## PROBLEM TO WORK ON:
Everything in the data below is left aside except the lines from the one containing "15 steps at" through the one containing "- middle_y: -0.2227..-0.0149"; repeat those exactly.

-- Opening Marker --

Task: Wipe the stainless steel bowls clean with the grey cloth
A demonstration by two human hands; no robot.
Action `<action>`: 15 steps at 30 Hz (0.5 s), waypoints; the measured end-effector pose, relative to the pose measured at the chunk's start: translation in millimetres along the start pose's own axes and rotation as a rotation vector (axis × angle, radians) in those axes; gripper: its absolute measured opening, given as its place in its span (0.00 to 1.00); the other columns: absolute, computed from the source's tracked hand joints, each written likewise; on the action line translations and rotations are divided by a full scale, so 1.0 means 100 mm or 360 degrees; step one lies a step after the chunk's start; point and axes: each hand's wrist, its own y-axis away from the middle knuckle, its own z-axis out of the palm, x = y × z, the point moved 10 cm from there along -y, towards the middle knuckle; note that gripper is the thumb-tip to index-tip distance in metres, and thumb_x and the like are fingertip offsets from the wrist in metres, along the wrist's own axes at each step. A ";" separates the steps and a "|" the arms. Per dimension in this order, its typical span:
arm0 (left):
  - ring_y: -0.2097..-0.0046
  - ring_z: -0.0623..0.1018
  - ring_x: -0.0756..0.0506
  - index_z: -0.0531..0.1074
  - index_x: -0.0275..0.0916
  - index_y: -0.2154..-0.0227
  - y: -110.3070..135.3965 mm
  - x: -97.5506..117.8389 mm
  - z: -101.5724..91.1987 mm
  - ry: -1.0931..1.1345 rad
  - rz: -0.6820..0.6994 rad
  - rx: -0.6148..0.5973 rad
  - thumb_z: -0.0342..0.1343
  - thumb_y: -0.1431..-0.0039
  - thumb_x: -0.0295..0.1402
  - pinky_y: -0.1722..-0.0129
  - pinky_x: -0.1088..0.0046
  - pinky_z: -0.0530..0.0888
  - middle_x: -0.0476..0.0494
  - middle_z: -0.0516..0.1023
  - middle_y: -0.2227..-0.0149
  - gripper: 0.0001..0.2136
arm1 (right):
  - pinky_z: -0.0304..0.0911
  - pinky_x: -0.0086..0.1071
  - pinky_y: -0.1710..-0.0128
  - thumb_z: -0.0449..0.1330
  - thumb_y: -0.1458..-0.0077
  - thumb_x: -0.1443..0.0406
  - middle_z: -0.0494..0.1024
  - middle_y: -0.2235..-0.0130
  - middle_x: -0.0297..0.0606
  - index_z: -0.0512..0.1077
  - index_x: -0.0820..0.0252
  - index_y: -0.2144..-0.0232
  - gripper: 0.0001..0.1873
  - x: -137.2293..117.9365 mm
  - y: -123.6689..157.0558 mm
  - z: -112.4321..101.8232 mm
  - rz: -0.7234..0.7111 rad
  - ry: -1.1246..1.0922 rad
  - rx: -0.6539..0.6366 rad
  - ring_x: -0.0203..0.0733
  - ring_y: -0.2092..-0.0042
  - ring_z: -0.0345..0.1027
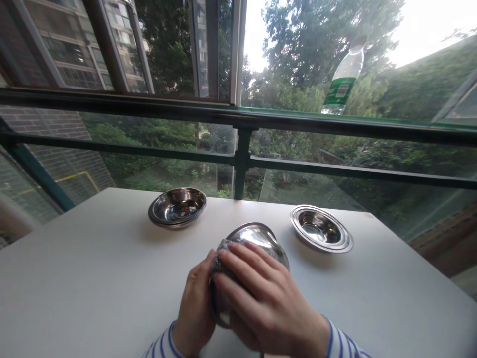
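The person's left hand (197, 298) is gripping the left edge of a shiny metal dish (257, 233), its fingers mostly hidden, its thumb pointing up beside a grey, rough-textured pad (219, 262). The right hand (264, 293) is reaching across the dish, its fingers lying close together and pressing the pad against the metal near the left rim. Blue-and-white striped sleeves (343, 343) are covering both wrists. The dish is tilting between the hands, over the near middle of a white tabletop (74, 278); whether it is touching the surface, one cannot tell.

Beyond the hands, to the left, a round metal bowl (175, 206) is resting near the far edge, showing a small red and white patch inside. To the right, a wide-rimmed metal basin (320, 231) is sitting just beyond the held dish, well apart from the bowl.

Behind the tabletop, a dark green railing (119, 109) is running across the view. A clear bottle (341, 89) with a green label is standing upright along its top on the right. Outside, trees (313, 49) are filling much of the background, and a building (122, 35) is rising at the upper left.
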 end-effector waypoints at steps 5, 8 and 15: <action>0.78 0.74 0.50 0.76 0.34 0.78 0.06 -0.03 0.30 -0.0071 -0.0117 -0.0366 0.60 0.49 0.36 0.72 0.77 0.73 0.50 0.76 0.81 0.10 | 0.62 0.44 0.47 0.49 0.43 0.68 0.67 0.45 0.49 0.66 0.65 0.50 0.19 0.53 0.11 -0.08 0.0439 -0.0304 0.0035 0.49 0.44 0.60; 0.72 0.78 0.46 0.78 0.33 0.72 0.03 0.00 0.30 0.0049 -0.0201 -0.0323 0.57 0.47 0.36 0.65 0.71 0.75 0.47 0.78 0.78 0.10 | 0.59 0.41 0.44 0.47 0.40 0.69 0.66 0.43 0.44 0.64 0.58 0.47 0.19 0.82 0.33 -0.05 0.0737 -0.0527 0.0166 0.44 0.42 0.59; 0.65 0.81 0.42 0.78 0.35 0.73 -0.01 0.10 0.22 0.0253 -0.0285 -0.0077 0.50 0.41 0.32 0.58 0.65 0.75 0.44 0.81 0.76 0.13 | 0.50 0.44 0.39 0.47 0.37 0.65 0.61 0.39 0.34 0.60 0.47 0.44 0.20 0.99 0.79 0.02 0.1170 -0.0809 0.0500 0.42 0.38 0.52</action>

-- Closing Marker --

## RESPONSE:
Action `<action>`: 15 steps at 30 Hz (0.5 s), waypoints; the measured end-effector pose, relative to the pose measured at the chunk's start: translation in millimetres along the start pose's own axes and rotation as a rotation vector (axis × angle, radians) in those axes; gripper: its absolute measured opening, given as its place in its span (0.00 to 1.00); the other columns: absolute, computed from the source's tracked hand joints, each written likewise; on the action line translations and rotations are divided by a full scale, so 1.0 means 100 mm or 360 degrees; step one lies a step after the chunk's start; point and axes: each hand's wrist, its own y-axis away from the middle knuckle, its own z-axis out of the palm, x = y × z, the point moved 10 cm from there along -y, towards the middle knuckle; note that gripper is the thumb-tip to index-tip distance in metres, and thumb_x and the like are fingertip offsets from the wrist in metres, along the wrist's own axes at each step. A ";" separates the steps and a "|" the arms. Per dimension in this order, its typical span:
arm0 (left):
  - ring_y: -0.2097..-0.0046
  - ring_z: -0.0623..0.1018
  - ring_x: -0.0756..0.0506
  - index_z: -0.0531..0.1074
  - index_x: -0.0275..0.0916
  - index_y: -0.2154..-0.0227
  - y: -110.3070..135.3965 mm
  - x: -97.5506..117.8389 mm
  - z: -101.5724..91.1987 mm
  - ry: -1.0931..1.1345 rad
  - rz: -0.6820..0.6994 rad
  - rx: -0.6148..0.5973 rad
  - thumb_z: -0.0342..0.1343
  - thumb_y: -0.1431..-0.0039
  - thumb_x: -0.0295..0.1402
  - pinky_y: -0.1722..-0.0129
  - pinky_x: -0.1088..0.0046
  - pinky_z: -0.0530..0.0888
  - middle_x: -0.0476..0.0494
  - middle_z: -0.0516..0.1023
  - middle_y: -0.2227..-0.0149

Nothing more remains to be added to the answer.